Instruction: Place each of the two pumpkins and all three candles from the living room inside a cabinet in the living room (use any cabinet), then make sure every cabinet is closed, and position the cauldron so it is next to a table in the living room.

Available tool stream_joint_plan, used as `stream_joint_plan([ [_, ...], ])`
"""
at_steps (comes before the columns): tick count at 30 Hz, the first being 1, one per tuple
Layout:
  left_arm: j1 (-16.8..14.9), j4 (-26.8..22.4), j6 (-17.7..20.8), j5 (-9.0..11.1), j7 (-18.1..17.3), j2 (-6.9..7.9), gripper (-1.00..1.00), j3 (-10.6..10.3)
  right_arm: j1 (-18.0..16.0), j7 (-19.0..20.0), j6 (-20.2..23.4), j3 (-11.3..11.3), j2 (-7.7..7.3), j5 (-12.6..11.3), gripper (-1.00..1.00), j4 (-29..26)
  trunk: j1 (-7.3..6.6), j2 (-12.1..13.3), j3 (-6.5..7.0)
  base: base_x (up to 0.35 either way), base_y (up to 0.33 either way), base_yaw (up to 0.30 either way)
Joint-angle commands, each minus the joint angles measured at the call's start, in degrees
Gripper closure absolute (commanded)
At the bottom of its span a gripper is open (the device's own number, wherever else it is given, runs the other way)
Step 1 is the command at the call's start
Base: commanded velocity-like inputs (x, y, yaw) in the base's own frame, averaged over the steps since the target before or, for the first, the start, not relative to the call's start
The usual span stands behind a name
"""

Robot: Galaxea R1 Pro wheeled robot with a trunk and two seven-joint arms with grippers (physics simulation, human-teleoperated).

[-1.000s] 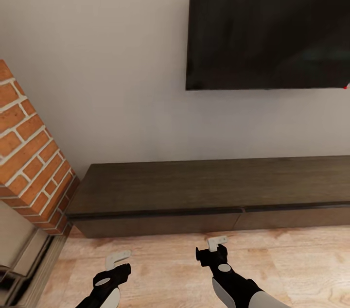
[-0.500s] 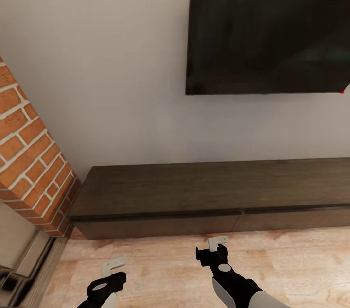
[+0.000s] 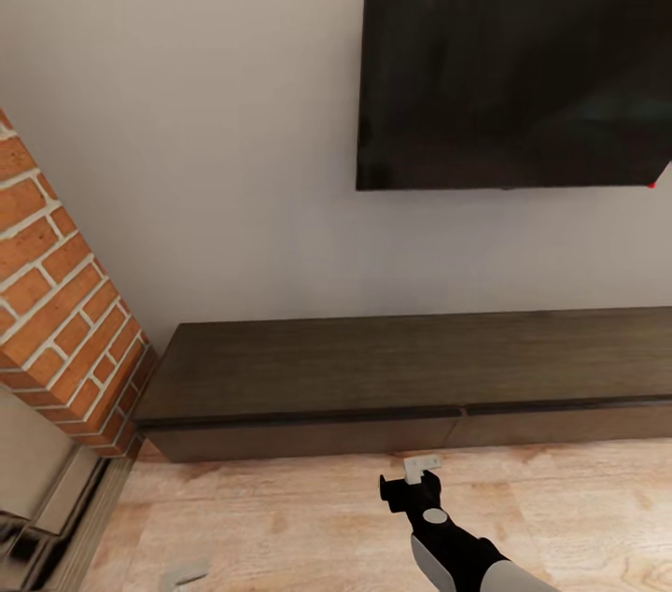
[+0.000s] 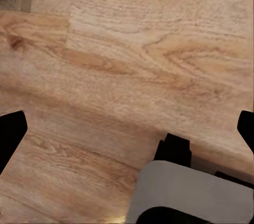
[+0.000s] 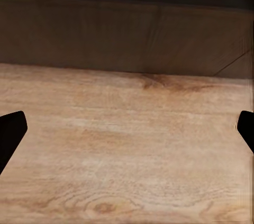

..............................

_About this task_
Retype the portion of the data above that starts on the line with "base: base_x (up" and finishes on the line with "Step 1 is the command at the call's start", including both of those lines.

_Answer below_
  base: base_x (up to 0.35 either way), base_y (up to 0.33 either way), base_yaw (up to 0.30 either way)
Joint-angle commands, each minus the joint angles measured at the call's start, in degrees
Gripper closure absolute (commanded)
At the bottom of its span a gripper is open (the device's own number, wherever else it is given, runs the other way)
Step 1 is the command at the call's start

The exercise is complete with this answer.